Closer visualization of the posterior commissure

Breathing Tube Injury (4 of 4)

Closer visualization of the posterior commissure shows evidence of scar at the left base of the synechia. This could be easily overlooked if the patient’s history were not known.

 



Breathy Dysphonia

Breathy dysphonia is a kind of hoarseness caused by “wasting” of air through the glottis (vocal cord level). Also called air-wasting dysphonia. The voice may also be described as whispery, foggy, or fuzzy.

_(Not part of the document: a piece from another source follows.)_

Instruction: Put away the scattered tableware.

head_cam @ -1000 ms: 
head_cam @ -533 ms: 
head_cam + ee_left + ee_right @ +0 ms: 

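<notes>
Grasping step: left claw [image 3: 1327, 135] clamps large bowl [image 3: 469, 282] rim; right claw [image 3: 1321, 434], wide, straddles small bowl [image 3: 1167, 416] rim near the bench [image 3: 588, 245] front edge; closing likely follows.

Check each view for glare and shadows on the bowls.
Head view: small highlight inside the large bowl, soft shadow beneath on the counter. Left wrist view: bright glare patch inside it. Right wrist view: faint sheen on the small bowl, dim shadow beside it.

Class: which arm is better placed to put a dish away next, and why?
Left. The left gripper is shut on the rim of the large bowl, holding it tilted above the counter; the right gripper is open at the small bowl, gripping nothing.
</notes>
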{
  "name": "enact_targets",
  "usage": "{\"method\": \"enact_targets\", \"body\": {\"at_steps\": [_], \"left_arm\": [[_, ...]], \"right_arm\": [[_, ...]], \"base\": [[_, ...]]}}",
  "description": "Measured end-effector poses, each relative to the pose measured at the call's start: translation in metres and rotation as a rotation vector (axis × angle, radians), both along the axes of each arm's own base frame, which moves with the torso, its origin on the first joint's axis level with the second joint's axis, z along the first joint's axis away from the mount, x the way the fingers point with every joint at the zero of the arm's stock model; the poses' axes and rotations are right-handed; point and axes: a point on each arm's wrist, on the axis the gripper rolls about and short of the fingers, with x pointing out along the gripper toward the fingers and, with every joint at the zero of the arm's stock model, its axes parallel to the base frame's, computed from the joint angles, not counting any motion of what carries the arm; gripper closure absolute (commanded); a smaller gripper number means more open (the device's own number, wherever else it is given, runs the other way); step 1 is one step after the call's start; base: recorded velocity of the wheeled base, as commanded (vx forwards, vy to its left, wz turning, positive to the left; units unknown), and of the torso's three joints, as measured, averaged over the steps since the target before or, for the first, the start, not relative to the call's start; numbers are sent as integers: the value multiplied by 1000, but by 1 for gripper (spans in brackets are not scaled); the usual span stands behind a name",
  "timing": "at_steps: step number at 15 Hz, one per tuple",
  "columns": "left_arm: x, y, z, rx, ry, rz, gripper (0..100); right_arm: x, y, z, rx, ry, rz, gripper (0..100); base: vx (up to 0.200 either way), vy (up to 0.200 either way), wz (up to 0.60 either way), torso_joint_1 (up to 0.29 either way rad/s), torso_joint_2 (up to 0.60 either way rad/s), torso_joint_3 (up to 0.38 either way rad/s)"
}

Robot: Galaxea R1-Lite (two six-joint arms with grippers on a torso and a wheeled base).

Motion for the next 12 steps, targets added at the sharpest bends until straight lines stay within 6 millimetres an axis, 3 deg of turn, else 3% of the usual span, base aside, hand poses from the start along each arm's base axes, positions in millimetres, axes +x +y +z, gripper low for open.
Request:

Breathy-pressed phonation or dysphonia

Breathy-pressed phonation or dysphonia is an easily identified dysphonia that combines two phenomenologies – audible muscular effort + a breathy, air-wasting quality. The classic disorder in which this is noted is severe intubation injury.



Bronchoscopy

Bronchoscopy is a procedure during which the examiner looks inside the trachea and bronchial tubes, typically using a slender, flexible fiberoptic or videoscope. At our practice, this procedure is usually performed using topical anesthesia with or without sedation, “in the chair” rather than in a hospital setting.